Putting our Heads Together

Putting our Heads Together
I don't think he sees me
Showing posts with label childhood. Show all posts
Showing posts with label childhood. Show all posts

Sunday, July 9, 2017

Reflecting Pools



I have never liked my birthday. Not for fear of getting older, or leaving things to the past as the always unknown future beckoned. I think it was the attention, I don’t like the attention. I have always enjoyed celebrating those around me much more than celebrating myself. Also, there is the fact that I am an observer and it doesn’t feel right to be observed. Still there is no feeling on earth so good as knowing my life is populated by so many intelligent, loving, and fun friends and family.



The blink of an eye that has been the last 55 years has come at a price. I am missing so much of my childhood. The tide of time that flows behind starts out a full river from today, but when it hits my first 15 years it has shallowed and is broken by water rounded stones and sandbars. My early years exist as little more than countless unconnected tidal pools. Still, the reflections found in these pools do provide insight into who I am, how I came to be.



For the past 32 years I have worked in the rail industry as consultant and researcher.
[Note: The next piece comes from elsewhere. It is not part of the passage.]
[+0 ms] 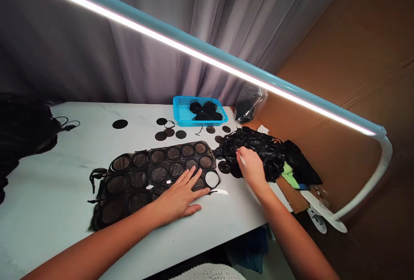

A result more of lucky happenstance than choosing. But I have a certain love of trains in my earliest days. I have pictures of me playing with toy train sets, there is a film that has me whirling some coupled rail cars above my head when I was just a toddler. There was a story my father told me over and over of me mimicking his hand gestures and sound effects when showing how a grade crossing worked when I was just in a high chair. And then finally, memories I will always cherish are those of going to the train station to pick up my grandmother when she would visit for holidays in the 60’s. What I do remember most about that is looking down the track and seeing the parallel rails merge in the far distance and thinking that is where Connecticut must be.



There are images in my mind of sneaking into my parent’s bedroom when they were not around. I would look around and sometimes snoop in Daddy’s things. Mainly I went in there for the security it provided to me. Being among Mom’s and Dad’s possession, the bed they slept in, the toiletries they groomed with brought me to the bedrock that was their love and support. It made me feel safe. Such memories often have bitter sweet ties, because it also brings back the time we small children were gathered about our parents in the living room as they told us that they were separating, and even though they got back together, their bedroom, my bedrock never felt quite as concrete.



I remember the birthdays of others when I was growing up. As a small person once, Mom was taking me to John Wilson’s birthday party. We had gone to Eckerds Drugs and picked out what I thought was a neat toy for John and wrapped it up. On the way to the party I cried because I couldn’t keep the toy and had to give it away to my friend. There was a birthday of my best friend Ben Lovejoy one year where in tribute to our favorite SNL skit, I made for him a model of George and Yortek’s (two very wild and crazy guys) industrial vacuum cleaner, and gave him a Hulk-head bank with a mock check for one million dollars to put in it. When I told my father about these gifts, he was genuinely shocked and told me that even written on scrap paper the check I had drawn was legal tender. I never worried, Ben knows I am good for it.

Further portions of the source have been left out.